After a course in local archaeology taught by Jay von Werlhof in 1969 at Cuesta College, Luther joined the newly formed San Luis Obispo County Archaeological Society where he continues to be a member and serves on the Board of Directors.
Betsy has been a member of SLOCAS since moving to San Luis Obispo in 1969. She has served on the board since the early 1970s in a variety of capacities as well as operating the Hollister Adobe Museum on the Cuesta College Campus for over 35 years. Since 1991, Betsy has been a partner in Bertrando & Bertrando Research Consultants. She is very old.
Editor, The Artifact
Raised in various places in the Midwest, Chris moved to Berkeley in 1962. She received her education from the University of Minnesota and worked as a Radiologic Technologist at the University of Minnesota Research Hospital. Chris assisted in archaeological research on Santa Cruz Island in 1968, has visited archaeological sites throughout the world and was a member of the first American archaeological delegation to China in 1990.
Kate Ballantyne is a San Luis Obispo County native, who received a B.S. in Soil Science from Cal Poly SLO, and an M.A. in Anthropology from UC Santa Barbara. She works for the County of San Luis Obispo Public Works Department as the Environmental Division Manager. In her spare time, she enjoys coaching youth sports, trail running with her dog, and trying to keep up with her two young sons.
A native of Minneapolis, Allison earned her BA in Anthropology and Art History from the University of Minnesota, and continued with graduate studies in Historic Preservation through the University of Oregon. She’s currently staff archaeologist at Cultural Resource Management Services in Paso Robles. Allison enjoys watching her daughter dance, her son play football and baseball, flying with her husband, distance running, and experimenting in her garden and kitchen.
Looking back, it is now clear to me that I unwittingly cemented a career trajectory in archaeology in 1992 when I purchased a 1979 VW Bus. Transportation, office, sleeping quarters, dining room — perfect for all those years of chasing archaeology projects across California, Nevada, and Oregon. I am extremely fortunate to have settled on the Central Coast of California and be active in the archaeological community by being a member of SLOCAS, the base archaeologist at Vandenberg AFB, and by maintaining many of those archaeology friendships established way back when I was driving that old VW Bus.

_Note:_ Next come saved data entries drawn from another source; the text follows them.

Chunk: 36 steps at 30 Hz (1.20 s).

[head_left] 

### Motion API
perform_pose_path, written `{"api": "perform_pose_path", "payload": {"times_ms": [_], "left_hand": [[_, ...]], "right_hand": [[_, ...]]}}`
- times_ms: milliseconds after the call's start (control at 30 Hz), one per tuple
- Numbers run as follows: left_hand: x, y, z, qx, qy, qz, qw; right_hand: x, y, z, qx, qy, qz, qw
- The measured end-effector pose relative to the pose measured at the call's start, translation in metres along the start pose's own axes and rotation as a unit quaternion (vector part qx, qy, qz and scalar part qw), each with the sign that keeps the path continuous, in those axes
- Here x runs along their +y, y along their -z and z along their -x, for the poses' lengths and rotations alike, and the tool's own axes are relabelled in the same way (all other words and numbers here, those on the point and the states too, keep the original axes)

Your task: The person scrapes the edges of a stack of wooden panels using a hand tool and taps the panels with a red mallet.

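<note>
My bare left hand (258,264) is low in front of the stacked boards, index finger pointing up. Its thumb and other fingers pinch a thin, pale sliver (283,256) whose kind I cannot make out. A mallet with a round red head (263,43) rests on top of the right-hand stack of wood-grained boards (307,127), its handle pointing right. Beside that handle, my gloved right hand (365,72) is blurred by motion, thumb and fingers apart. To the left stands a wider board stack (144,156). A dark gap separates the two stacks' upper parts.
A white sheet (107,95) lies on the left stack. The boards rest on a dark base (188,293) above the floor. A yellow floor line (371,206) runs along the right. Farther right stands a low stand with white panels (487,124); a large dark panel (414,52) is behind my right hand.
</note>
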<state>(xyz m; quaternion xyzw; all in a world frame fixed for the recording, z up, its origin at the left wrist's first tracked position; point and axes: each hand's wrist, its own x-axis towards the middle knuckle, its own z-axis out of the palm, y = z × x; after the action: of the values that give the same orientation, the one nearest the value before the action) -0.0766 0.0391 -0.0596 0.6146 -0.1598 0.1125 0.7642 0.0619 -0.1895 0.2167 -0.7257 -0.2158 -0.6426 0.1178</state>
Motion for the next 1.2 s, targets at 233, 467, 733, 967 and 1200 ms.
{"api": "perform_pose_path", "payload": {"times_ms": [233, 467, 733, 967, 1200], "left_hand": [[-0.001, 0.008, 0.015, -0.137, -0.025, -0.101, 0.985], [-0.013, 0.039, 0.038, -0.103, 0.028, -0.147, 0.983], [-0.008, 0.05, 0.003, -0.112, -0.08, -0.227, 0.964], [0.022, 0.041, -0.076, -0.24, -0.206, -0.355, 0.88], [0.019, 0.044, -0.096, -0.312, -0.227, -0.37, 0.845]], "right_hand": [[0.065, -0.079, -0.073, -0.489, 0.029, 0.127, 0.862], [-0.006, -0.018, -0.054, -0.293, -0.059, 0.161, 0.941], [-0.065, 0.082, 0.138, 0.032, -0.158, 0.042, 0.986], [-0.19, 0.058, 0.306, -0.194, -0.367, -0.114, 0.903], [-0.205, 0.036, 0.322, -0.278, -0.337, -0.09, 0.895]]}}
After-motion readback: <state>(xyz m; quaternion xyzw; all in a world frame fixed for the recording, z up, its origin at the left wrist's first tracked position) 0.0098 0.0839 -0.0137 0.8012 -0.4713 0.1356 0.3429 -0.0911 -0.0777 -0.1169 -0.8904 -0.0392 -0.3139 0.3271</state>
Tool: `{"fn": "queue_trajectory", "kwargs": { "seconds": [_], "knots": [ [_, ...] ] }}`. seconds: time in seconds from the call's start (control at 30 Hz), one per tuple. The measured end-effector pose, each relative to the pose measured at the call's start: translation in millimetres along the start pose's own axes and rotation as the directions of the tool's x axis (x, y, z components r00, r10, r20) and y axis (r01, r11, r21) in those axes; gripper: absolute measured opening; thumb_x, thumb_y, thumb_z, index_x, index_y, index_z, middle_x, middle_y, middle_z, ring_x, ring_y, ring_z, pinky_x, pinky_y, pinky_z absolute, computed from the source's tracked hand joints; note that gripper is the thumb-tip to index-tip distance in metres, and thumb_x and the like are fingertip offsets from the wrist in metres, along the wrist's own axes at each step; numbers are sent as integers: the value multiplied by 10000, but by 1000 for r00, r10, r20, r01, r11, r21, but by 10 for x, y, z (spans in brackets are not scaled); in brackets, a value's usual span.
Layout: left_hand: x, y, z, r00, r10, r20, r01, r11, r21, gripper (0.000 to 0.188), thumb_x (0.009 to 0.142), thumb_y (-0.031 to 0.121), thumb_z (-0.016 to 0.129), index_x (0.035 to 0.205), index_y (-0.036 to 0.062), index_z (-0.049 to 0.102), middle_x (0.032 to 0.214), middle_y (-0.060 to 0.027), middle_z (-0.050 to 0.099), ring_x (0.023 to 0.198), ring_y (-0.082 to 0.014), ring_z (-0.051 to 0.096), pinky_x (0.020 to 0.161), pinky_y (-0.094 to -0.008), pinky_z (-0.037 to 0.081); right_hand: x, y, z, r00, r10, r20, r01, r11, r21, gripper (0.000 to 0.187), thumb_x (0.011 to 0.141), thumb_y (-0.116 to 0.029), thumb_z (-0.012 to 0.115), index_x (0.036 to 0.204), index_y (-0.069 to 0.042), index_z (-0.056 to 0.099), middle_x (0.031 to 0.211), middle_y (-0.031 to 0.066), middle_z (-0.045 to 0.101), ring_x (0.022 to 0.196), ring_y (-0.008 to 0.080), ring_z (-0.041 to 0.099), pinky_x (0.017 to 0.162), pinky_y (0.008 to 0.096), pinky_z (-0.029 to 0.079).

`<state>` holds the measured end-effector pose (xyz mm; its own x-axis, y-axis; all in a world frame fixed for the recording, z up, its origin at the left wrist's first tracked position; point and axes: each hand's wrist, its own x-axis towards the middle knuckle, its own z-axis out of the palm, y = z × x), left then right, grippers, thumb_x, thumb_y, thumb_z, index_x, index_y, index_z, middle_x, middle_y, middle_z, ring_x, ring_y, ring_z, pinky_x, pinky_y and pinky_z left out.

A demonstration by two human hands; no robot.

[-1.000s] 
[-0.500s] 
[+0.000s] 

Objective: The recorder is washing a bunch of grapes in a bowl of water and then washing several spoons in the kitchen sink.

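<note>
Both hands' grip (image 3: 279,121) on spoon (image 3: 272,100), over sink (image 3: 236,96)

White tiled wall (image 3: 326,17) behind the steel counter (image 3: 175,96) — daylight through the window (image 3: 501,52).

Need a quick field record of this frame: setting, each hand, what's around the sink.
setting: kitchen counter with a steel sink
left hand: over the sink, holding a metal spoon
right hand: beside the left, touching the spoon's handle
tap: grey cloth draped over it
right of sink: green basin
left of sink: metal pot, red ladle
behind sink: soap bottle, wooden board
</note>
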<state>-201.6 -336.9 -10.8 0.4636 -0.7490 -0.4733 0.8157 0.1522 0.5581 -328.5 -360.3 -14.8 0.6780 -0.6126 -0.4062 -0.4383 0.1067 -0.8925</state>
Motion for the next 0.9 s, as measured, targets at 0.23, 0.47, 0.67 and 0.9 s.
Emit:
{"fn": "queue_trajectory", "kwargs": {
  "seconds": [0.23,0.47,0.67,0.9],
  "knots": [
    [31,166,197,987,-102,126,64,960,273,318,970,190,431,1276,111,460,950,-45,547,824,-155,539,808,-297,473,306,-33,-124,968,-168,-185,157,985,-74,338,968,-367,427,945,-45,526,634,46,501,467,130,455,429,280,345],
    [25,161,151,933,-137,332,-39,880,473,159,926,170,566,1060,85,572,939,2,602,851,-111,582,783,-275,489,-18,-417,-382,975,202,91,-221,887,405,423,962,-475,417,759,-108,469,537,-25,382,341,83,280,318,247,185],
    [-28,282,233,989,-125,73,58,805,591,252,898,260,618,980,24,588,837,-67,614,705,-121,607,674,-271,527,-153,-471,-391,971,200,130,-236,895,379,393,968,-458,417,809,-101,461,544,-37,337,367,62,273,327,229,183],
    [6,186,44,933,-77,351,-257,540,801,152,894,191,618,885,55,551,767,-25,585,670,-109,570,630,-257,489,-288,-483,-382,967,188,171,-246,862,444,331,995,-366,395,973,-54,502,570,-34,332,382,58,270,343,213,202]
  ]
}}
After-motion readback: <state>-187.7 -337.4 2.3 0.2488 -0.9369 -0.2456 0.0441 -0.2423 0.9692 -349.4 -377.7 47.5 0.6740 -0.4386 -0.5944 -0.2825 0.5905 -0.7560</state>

Ann Munns joined the board in 2012. A native of Iowa, Ann earned a B.A. in Biology and Anthropology at the University of Northern Iowa and an M.A. in Anthropology (Archaeology Emphasis) at UC Santa Barbara. Since 1999 she has worked for Applied EarthWorks in Lompoc and now serves as Manager and Senior Archaeologist/Laboratory Director.
Christina MacDonald is the Collections Manager for SLOCAS’ Research and Collections Facility. She holds a B.A. in Anthropology from UCLA and an M.A. in Cultural Resources Management from Sonoma State University. She is an archaeologist for Caltrans District 5’s Central Coast Specialist Branch in the Environmental Planning Department. She enjoys time spent with her family and her growing menagerie of animals.
Growing up in Nipomo, CA, Doug enjoyed visiting Oso Flaco Lake with his family and feels a special connection to the beautiful natural areas of the Central Coast. Doug holds a Bachelor of Arts in History from California State University Channel Islands as well as a California Secondary Social Science Teaching Credential and a Master of Arts in History from Cal Poly San Luis Obispo. Doug is also an accomplished author and has a background in the field of environmental history.